In the entries below, find each line with the word "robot" and pull it out.

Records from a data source
+ + + + +

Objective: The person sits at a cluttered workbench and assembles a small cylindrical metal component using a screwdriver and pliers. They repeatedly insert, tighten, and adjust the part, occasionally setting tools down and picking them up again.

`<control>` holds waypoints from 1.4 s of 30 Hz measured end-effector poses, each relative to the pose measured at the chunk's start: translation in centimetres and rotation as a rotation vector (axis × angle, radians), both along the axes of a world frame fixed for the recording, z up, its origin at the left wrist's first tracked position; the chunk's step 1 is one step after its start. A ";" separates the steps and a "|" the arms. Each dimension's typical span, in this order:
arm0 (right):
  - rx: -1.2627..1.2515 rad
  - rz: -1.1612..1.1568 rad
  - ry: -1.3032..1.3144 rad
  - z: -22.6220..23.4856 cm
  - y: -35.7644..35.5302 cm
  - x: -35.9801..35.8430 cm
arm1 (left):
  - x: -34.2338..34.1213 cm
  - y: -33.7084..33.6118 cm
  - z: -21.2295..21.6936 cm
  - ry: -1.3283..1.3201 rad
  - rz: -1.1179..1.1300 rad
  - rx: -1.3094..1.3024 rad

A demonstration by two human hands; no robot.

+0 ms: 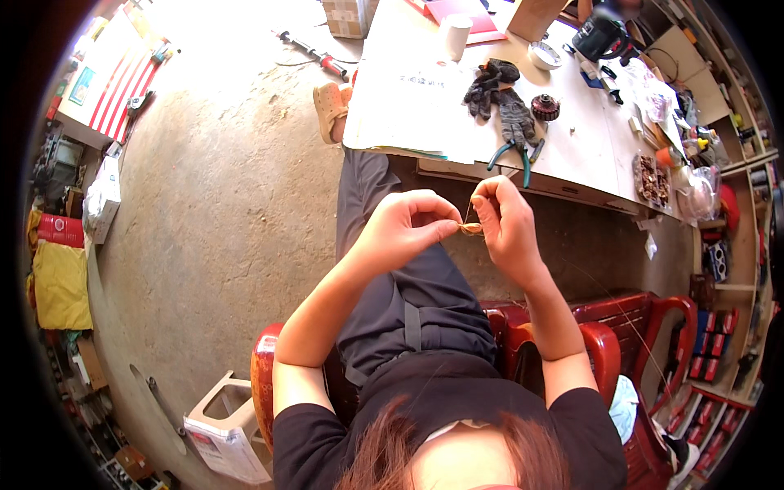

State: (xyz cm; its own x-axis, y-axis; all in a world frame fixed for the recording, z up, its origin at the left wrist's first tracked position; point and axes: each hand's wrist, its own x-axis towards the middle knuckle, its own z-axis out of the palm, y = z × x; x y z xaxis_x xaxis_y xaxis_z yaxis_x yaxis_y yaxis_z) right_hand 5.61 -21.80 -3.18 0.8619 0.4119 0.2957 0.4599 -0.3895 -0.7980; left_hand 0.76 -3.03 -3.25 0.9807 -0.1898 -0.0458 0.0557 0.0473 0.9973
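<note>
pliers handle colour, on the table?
Teal-green handles on the pliers, clearest in the head view.

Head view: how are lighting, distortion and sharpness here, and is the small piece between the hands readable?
Head view: bright daylight washes out the white table top; fisheye bends its edges, with black corners; left hand and right hand are fairly sharp, but the small brownish piece pinched between them is too tiny to identify.

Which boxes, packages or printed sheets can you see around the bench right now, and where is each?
Cardboard box: floor at the table's far end, tan, squarish.
White sheet: table's near-left part, large, faint print.
Stacked boxes: right shelves, red and black.
Plastic bags: table's right end, clear.
</note>
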 end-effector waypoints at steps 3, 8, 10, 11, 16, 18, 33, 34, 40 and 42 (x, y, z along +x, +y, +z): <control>-0.024 0.070 0.014 1.6 0.0 0.4 | 0.0 -0.1 0.9 -0.235 0.093 0.368; -0.041 0.107 -0.150 1.7 0.4 -1.6 | 0.6 -0.6 0.5 -0.399 0.357 0.545; -0.064 0.092 -0.120 0.6 0.6 -2.5 | 0.6 -0.7 0.4 -0.325 0.348 0.441; -0.050 0.066 -0.107 -0.1 0.8 -2.8 | 0.5 -0.7 0.3 -0.287 0.343 0.390; 0.023 -0.080 -0.015 -1.1 0.9 -2.3 | 0.3 -0.5 -0.1 0.036 0.190 -0.127; 0.044 -0.086 0.011 -1.2 0.4 -1.3 | 0.3 0.0 0.0 0.086 0.088 -0.154; -0.092 0.041 -0.148 1.0 0.8 -2.3 | 0.3 -1.6 0.2 -0.360 0.435 0.517; -0.095 0.012 -0.149 0.6 0.8 -2.6 | 0.2 -1.7 0.1 -0.351 0.452 0.484; -0.005 -0.108 -0.073 -0.5 1.0 -3.1 | 0.0 -2.1 -0.8 -0.267 0.518 0.280; 0.036 -0.104 -0.026 -0.4 1.0 -3.2 | -0.1 -2.3 -0.8 -0.233 0.521 0.204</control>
State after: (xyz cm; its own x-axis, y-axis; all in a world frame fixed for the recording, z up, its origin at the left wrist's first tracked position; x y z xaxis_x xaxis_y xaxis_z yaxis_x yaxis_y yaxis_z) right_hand 2.39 -20.84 -3.61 0.8914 0.3094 0.3311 0.4389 -0.4077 -0.8007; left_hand 0.66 -5.31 -4.09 0.9308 0.3079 0.1968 -0.1447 -0.1840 0.9722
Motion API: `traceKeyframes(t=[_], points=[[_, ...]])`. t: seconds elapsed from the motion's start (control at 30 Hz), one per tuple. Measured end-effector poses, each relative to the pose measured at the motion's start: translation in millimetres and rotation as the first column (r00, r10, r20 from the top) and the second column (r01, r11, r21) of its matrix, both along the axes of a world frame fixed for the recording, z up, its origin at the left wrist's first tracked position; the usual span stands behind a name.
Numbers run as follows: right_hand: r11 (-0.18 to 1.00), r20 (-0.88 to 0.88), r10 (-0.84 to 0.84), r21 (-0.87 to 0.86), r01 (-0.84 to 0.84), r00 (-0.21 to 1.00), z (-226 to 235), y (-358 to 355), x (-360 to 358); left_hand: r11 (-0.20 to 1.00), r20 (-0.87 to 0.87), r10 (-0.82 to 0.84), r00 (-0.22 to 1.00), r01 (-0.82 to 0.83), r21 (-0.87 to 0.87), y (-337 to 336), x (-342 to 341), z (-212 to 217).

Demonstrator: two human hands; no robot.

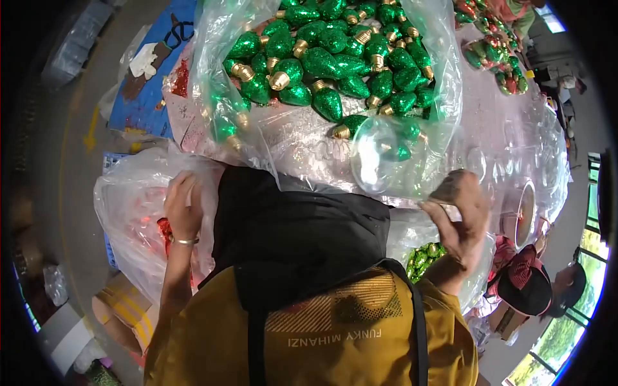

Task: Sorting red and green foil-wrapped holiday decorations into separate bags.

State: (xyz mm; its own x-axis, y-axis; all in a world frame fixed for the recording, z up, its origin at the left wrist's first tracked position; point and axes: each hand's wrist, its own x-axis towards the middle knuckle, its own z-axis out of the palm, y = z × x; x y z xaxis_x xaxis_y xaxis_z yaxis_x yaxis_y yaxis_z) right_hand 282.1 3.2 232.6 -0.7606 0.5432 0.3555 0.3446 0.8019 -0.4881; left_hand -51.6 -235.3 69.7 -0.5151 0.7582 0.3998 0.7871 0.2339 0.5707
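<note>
My left hand (183,207) is at the edge of a clear plastic bag (122,193) with red shiny pieces in it. Its fingers are curled together; what they hold, if anything, is hidden. On the right, my right hand (461,215), slightly blurred, has its fingers bent round what looks like the near end of a clear plastic tub (376,157). The tub's round end points toward a heap of green glitter bulb ornaments (328,61) with gold screw caps. These ornaments lie in a large open clear bag (454,71) in front of me.
A black cloth (302,225) covers my lap. Beside my right forearm is a bag of small green ornaments (423,257). Clear tubs (526,209) stand on the pink table cover (486,77). Scissors (177,31) lie far left, a cardboard box (125,309) near left. Other people (524,280) sit at right.
</note>
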Motion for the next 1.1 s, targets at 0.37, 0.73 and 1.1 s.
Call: traceKeyframes(t=[0.37,0.73,1.1], points=[[0.998,0.160,-0.054,-0.004,0.056,0.986,-44,-10,-5,0.619,-0.513,-0.768,0.383,0.651,-0.440,249,76,-8],[0.969,0.351,0.160,0.121,-0.214,0.923,-62,-1,-55,0.647,-0.267,-0.761,0.592,0.724,-0.240,288,62,-3],[0.798,0.001,-0.569,-0.242,0.553,0.822,-118,57,13,0.806,0.544,0.426,0.723,-0.577,0.135,-66,-59,-35]])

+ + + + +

▸ Result of the exercise:
A demonstration by two human hands; no robot.
Demonstrator: two human hands; no robot.

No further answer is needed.